Çini Müzesi daha öncesinde kütüphane olarak kullanılıyormuş. 1999 yılında
restore edilerek Çini Müzesine dönüştürülmüştür. Çini Müzesi’de öğle arasında
olduğu için ne yazık ki içine girme fırsatımız olmadı.
Hemen yanında bulunan
Ulu Cami ise Kütahya’nın en büyük ve tek padişah camisidir. Yıldırım Beyazıt
zamanında yapılmış olan Ulu Cami’nin bir avlusu ise yok. Cami’nin içerisine
girme fırsatı bulduk.
Kısa bir gezinti sonra Ulu Cami’nin yanında bulunan fakat
öğle arasında olan Arkeoloji Müzesini de dışarıdan görme fırsatımız oldu.
Arkeoloji Müzesi ise 1314 yılında ilk medrese olarak inşa edilmiş ve 1965 yılından
sonra müze olarak hizmet vermeye başlamış. Müze içerinde farklı dönemlere ait birçok
kalıntı bulunuyormuş.
Listemizde bulunan gezilecek yerleri tamamladığımıza göre
artık merkezinde küçük bir gezinti yapma sırası gelmişti.

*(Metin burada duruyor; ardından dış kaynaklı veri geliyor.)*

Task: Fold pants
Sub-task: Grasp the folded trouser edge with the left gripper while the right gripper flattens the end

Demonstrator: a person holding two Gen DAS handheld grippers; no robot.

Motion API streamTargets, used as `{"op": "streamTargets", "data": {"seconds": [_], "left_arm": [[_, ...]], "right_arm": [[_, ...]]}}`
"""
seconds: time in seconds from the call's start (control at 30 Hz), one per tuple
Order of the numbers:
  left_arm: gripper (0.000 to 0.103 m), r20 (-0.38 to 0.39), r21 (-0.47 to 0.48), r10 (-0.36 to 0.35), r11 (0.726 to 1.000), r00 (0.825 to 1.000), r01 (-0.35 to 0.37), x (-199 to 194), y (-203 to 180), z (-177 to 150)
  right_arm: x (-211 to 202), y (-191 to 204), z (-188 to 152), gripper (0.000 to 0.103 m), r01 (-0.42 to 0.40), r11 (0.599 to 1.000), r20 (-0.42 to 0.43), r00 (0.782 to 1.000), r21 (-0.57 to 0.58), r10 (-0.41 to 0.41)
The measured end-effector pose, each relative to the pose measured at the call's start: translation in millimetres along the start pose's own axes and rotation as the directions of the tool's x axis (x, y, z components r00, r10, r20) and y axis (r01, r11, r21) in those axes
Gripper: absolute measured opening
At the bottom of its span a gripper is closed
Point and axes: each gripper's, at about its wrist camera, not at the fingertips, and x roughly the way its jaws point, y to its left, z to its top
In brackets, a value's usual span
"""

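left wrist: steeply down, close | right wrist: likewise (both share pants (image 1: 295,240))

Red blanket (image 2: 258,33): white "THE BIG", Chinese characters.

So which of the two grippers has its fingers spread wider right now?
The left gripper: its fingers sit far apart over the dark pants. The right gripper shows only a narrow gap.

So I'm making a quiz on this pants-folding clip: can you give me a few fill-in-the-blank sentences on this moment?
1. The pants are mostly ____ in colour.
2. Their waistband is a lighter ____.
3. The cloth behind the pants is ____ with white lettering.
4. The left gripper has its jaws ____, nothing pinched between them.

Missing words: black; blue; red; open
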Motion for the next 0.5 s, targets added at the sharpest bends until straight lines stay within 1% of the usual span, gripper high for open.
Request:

Aslında Kütahya’ya
ait olan Çinili Cami , Çinili vazo , Rüstem Paşa Medresesi ve El Sanatları
Çarşısı gibi birkaç yer daha gezilecek yerler vardı. Fakat biz birbirine yakın
olan yerleri gitmeyi tercih ettiğimiz için ve zamanımız da kısıtlı olduğu için
merkezde bulunan yerleri gezmeyi tercih ettik.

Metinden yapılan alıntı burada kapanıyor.